## Task item:
Below is a listing; reproduce each line of it exactly.

## Supplied information:
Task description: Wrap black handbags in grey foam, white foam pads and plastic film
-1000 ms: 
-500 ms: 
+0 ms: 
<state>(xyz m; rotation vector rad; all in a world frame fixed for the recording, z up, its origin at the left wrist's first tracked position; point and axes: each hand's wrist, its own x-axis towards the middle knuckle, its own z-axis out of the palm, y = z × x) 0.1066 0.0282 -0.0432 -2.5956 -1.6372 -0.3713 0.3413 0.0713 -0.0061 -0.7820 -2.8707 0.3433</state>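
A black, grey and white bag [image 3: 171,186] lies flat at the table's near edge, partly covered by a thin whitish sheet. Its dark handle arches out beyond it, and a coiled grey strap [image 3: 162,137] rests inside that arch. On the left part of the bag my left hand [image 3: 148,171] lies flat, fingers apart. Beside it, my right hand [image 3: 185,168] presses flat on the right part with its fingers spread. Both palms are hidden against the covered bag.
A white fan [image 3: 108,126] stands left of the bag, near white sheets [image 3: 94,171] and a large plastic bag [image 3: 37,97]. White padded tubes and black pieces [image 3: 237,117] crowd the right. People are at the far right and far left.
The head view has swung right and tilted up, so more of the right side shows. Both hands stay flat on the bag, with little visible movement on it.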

## Result of this task:
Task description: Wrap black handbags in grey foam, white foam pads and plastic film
-1000 ms: 
-500 ms: 
+0 ms: 
<state>(xyz m; rotation vector rad; all in a world frame fixed for the recording, z up, its origin at the left wrist's first tracked position; point and axes: each hand's wrist, its own x-axis towards the middle knuckle, its own z-axis out of the palm, y = z × x) 0.1066 0.0282 -0.0432 -2.5956 -1.6372 -0.3713 0.3413 0.0713 -0.0061 -0.7820 -2.8707 0.3433</state>
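A black, grey and white bag [image 3: 171,186] lies flat at the table's near edge, partly covered by a thin whitish sheet. Its dark handle arches out beyond it, and a coiled grey strap [image 3: 162,137] rests inside that arch. On the left part of the bag my left hand [image 3: 148,171] lies flat, fingers apart. Beside it, my right hand [image 3: 185,168] presses flat on the right part with its fingers spread. Both palms are hidden against the covered bag.
A white fan [image 3: 108,126] stands left of the bag, near white sheets [image 3: 94,171] and a large plastic bag [image 3: 37,97]. White padded tubes and black pieces [image 3: 237,117] crowd the right. People are at the far right and far left.
The head view has swung right and tilted up, so more of the right side shows. Both hands stay flat on the bag, with little visible movement on it.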

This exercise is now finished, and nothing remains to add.